What to work on> Lines from the top of the entries down to the line with "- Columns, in" must be set down exactly as they stand, with both ends retained.

Available data>
________________
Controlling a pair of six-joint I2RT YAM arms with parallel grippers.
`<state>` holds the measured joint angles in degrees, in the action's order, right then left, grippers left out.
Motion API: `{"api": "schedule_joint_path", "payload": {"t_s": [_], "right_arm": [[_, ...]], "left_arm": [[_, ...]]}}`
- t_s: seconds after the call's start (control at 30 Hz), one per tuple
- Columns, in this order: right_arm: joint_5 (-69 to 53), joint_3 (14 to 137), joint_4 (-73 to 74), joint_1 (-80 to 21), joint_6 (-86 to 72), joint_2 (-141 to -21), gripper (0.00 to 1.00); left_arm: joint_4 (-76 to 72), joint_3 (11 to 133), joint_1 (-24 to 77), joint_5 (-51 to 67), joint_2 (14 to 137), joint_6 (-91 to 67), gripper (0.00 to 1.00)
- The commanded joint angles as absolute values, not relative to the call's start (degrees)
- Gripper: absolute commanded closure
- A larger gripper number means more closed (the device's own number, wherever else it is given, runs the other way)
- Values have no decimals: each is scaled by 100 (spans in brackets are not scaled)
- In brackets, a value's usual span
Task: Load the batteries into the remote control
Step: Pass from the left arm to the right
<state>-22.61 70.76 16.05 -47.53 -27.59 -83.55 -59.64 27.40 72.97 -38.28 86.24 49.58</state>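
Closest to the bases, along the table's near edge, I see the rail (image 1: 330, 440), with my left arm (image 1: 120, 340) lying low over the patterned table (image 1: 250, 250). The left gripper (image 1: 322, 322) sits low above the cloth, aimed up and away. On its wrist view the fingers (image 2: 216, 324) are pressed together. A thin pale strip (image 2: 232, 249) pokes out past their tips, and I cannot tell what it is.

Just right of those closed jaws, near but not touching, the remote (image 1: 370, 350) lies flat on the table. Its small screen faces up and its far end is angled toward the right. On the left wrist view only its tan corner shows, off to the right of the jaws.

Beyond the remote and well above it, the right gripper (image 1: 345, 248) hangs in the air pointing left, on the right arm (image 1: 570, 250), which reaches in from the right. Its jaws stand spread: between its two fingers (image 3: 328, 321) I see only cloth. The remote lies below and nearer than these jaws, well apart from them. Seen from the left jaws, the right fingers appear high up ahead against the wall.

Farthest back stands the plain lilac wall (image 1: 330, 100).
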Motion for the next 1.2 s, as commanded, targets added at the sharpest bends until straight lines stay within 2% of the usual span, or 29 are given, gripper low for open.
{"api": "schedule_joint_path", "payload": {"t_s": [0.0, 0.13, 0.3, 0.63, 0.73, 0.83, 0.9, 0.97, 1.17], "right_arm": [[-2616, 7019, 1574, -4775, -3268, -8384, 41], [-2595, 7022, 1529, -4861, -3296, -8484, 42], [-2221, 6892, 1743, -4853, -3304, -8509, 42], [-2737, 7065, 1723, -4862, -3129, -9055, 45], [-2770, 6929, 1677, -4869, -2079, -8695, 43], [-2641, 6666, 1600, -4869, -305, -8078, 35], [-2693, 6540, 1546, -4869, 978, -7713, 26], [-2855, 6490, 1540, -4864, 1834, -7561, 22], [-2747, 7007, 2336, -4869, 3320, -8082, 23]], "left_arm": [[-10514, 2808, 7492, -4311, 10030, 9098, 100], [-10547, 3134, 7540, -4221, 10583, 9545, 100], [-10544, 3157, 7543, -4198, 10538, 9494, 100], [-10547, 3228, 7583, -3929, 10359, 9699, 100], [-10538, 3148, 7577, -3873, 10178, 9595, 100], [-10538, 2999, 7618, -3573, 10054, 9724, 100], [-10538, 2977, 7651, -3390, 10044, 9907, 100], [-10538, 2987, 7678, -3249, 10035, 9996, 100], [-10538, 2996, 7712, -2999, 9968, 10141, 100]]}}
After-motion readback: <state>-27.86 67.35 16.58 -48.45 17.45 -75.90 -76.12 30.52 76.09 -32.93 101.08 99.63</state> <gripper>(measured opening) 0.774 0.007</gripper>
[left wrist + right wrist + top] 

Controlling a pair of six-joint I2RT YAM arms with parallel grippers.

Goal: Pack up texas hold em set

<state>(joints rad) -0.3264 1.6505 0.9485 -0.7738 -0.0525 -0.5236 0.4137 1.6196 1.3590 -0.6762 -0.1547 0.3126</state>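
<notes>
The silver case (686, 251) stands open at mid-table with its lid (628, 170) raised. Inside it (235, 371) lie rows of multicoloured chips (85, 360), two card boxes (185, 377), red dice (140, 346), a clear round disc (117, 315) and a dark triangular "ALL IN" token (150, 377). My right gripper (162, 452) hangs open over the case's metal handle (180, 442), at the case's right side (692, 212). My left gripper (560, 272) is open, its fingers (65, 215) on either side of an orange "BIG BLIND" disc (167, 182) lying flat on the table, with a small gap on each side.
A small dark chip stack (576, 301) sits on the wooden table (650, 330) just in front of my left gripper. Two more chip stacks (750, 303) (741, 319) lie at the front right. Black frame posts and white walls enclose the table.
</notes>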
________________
Written response>
Controlling a pair of six-joint I2RT YAM arms with parallel grippers.
`<state>` holds the measured joint angles in degrees, in the action's order, right then left, grippers left out.
Motion API: `{"api": "schedule_joint_path", "payload": {"t_s": [_], "right_arm": [[_, ...]], "left_arm": [[_, ...]]}}`
- t_s: seconds after the call's start (control at 30 Hz), one per tuple
- Columns, in this order: right_arm: joint_5 (-69 to 53), joint_3 (14 to 137), joint_4 (-73 to 74), joint_1 (-80 to 21), joint_6 (-86 to 72), joint_2 (-141 to -21), gripper (0.00 to 1.00); left_arm: joint_4 (-76 to 72), joint_3 (11 to 133), joint_1 (-24 to 77), joint_5 (-51 to 67), joint_2 (14 to 137), joint_6 (-91 to 67), gripper (0.00 to 1.00)

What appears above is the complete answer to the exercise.